Pablo Aráuz, a brave Estelí guerrilla fighter known as the “Molotov Man,” recalled that it was precisely on the day of the liberation of the city that the historic photo that went around the world was taken of him. “Because it was the day to get the Somocista Guard out and achieve the July 16th liberation of Estelí.” Estelí Mayor Francisco Valenzuela stated that the July 16th cavalcade is a tradition of the people to accompany the triumph. “Today we are here paying tribute to Commander Francisco Rivera “El Zorro,” the leader of the three insurrections in Estelí, whom many of you accompanied in this libertarian journey of revolution, of freedom, of the three times heroic city of Estelí,” he said. The mayor added that it is also a tribute to the Heroes and Martyrs of the Revolution and to the Sandinista National Liberation Front, which continues to transform the country. The parade of horseback riders held in the morning had the representation of all the rural communities of the municipality, men and women who mobilized to share the day of revolutionary celebration. See photos: https://radiolaprimerisima.com/esteli-c ... iberacion/
(La Primerisima, 16 July 2024)

Nicaragua and China Agree on New Cooperation Projects
On July 10 representatives of the Government of Nicaragua and the China International Development Cooperation Agency (CIDCA), signed a series of agreements to expand cooperation between the two nations. The documents signed were a memorandum of understanding and an economic and technical cooperation agreement between the two nations as well as an exchange of notes on the supply of buses for Nicaraguan public transportation. Currently, CIDCA is actively cooperating with Nicaragua in the sectors of health, energy, housing, food security, transportation and human resources training.
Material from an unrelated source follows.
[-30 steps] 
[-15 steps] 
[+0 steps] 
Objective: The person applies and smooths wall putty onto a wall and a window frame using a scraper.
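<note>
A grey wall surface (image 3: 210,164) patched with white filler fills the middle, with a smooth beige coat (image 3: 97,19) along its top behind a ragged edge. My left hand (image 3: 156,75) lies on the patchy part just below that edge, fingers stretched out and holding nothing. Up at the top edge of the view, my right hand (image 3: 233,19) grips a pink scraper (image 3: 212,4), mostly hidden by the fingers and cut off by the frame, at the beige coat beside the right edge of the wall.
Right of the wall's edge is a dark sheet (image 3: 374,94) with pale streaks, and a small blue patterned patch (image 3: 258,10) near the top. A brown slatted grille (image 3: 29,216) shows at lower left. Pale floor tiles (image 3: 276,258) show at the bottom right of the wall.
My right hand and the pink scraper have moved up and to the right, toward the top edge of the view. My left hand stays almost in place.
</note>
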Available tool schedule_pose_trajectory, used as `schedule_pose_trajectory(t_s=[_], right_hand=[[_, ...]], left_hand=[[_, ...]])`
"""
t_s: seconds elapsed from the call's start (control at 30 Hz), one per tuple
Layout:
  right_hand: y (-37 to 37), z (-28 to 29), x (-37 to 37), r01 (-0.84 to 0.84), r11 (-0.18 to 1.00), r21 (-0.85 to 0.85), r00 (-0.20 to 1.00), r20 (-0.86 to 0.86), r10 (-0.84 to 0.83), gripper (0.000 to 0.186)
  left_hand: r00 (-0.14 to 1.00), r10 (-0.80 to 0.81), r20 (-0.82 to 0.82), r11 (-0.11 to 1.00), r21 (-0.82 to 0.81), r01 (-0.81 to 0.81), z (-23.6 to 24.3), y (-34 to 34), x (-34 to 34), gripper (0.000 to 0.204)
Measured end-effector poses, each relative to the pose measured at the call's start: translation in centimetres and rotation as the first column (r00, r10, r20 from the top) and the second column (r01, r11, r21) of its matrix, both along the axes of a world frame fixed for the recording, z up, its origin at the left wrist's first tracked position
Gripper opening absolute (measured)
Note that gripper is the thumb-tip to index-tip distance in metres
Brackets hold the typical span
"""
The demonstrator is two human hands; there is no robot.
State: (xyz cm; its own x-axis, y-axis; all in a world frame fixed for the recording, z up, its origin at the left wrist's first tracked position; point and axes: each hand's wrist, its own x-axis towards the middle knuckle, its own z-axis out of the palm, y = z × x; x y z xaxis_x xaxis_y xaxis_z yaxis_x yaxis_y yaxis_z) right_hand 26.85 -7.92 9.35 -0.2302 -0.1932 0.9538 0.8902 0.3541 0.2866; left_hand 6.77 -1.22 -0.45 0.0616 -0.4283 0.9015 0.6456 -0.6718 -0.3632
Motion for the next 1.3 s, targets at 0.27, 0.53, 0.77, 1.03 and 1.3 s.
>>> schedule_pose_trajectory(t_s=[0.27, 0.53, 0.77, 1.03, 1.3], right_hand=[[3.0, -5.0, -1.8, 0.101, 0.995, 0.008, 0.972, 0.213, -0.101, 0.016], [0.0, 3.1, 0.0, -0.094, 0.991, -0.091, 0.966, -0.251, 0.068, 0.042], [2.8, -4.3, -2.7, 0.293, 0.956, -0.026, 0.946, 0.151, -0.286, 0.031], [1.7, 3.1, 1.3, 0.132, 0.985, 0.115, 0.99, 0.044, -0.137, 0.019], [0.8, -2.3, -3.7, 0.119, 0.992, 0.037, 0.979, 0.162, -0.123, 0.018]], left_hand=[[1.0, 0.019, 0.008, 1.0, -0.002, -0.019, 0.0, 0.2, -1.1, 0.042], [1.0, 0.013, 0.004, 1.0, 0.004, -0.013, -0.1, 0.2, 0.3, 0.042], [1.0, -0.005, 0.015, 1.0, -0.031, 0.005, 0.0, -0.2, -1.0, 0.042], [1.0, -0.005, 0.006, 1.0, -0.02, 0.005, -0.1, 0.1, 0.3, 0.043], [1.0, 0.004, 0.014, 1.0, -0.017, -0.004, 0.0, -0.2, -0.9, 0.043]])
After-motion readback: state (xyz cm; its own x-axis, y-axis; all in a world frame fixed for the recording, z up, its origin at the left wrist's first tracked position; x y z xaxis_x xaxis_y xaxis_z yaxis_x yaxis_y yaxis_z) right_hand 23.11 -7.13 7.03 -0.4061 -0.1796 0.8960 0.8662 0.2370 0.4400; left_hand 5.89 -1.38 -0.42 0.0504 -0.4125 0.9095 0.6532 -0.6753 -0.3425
The documents were signed for the Chinese cooperation agency by Luo Zhaohui, President of the Agency, and for Nicaragua by Laureano Ortega, Murillo Presidential Advisor. The signing took place within the framework of the Forum for Shared Global Action organized by China. The Nicaraguan delegation is composed of Laureano Ortega Murillo, Presidential Advisor; Valdrack Jaentschke, Minister Advisor to the President for International Affairs; and Michael Campbell, Nicaraguan Ambassador to China. (La Primerisima, 12 July 2024)

PGR Assumes Functions of INIFOM to Strengthen Municipal Management
The Office of the Attorney General of the Republic (Procurador General de la República-PRG) will assume responsibility for strengthening the administration of the municipalities, after the repeal by the National Assembly of the law that created the Nicaraguan Institute for Municipal Development (INIFOM). The government attorney for the municipalities will be in charge of financial aspects, legal advice and investments, planning, follow-up and evaluation in the implementation of municipal strategies. All patrimony, movable and immovable assets that belong to INIFOM are now property of the national government and will be administered by the PGR. The President of the National Assembly, Dr. Gustavo Porras, said that the approval of this initiative is based on a transformation process carried out by the Sandinista Government to make the state's functions more efficient. "This is part of a cycle of transformation and remodeling of the state in this area, a change in which we gave powers to the PGR to create its own Attorney’s Offices and we also endorse the creation of the Attorney's Office for Municipalities. This is part of a process where we are reforming and moving from a state designed in the liberal model to a national state at the service of the people, that is to say, a revolutionary state in evolution," he explained. (La Primerisima, 12 July 2024)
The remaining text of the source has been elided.